Recorded information —

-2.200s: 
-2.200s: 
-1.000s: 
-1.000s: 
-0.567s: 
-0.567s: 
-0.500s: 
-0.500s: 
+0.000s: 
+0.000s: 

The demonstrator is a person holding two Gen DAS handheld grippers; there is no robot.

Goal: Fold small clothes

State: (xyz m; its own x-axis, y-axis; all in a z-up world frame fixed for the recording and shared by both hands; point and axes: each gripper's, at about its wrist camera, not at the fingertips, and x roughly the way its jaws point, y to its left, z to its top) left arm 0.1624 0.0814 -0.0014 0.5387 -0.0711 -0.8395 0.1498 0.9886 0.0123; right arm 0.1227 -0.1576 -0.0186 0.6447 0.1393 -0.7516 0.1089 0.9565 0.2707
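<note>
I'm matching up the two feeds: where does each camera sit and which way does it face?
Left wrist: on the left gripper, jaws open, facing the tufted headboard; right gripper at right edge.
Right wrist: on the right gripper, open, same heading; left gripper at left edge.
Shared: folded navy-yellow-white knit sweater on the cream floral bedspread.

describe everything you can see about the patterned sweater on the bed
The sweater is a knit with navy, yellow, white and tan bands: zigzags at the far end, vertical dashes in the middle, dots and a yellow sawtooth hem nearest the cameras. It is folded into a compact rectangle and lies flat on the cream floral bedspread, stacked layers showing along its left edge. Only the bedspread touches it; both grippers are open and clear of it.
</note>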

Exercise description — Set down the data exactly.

Exercise answer —
-2.200s: 
-2.200s: 
-1.000s: 
-1.000s: 
-0.567s: 
-0.567s: 
-0.500s: 
-0.500s: 
+0.000s: 
+0.000s: 

The demonstrator is a person holding two Gen DAS handheld grippers; there is no robot.

Goal: Fold small clothes

State: (xyz m; its own x-axis, y-axis; all in a z-up world frame fixed for the recording and shared by both hands; point and axes: each gripper's, at about its wrist camera, not at the fingertips, and x roughly the way its jaws point, y to its left, z to its top) left arm 0.1624 0.0814 -0.0014 0.5387 -0.0711 -0.8395 0.1498 0.9886 0.0123; right arm 0.1227 -0.1576 -0.0186 0.6447 0.1393 -0.7516 0.1089 0.9565 0.2707
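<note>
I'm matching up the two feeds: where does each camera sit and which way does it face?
Left wrist: on the left gripper, jaws open, facing the tufted headboard; right gripper at right edge.
Right wrist: on the right gripper, open, same heading; left gripper at left edge.
Shared: folded navy-yellow-white knit sweater on the cream floral bedspread.

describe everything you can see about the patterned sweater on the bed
The sweater is a knit with navy, yellow, white and tan bands: zigzags at the far end, vertical dashes in the middle, dots and a yellow sawtooth hem nearest the cameras. It is folded into a compact rectangle and lies flat on the cream floral bedspread, stacked layers showing along its left edge. Only the bedspread touches it; both grippers are open and clear of it.
</note>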

Nothing more belongs to this exercise.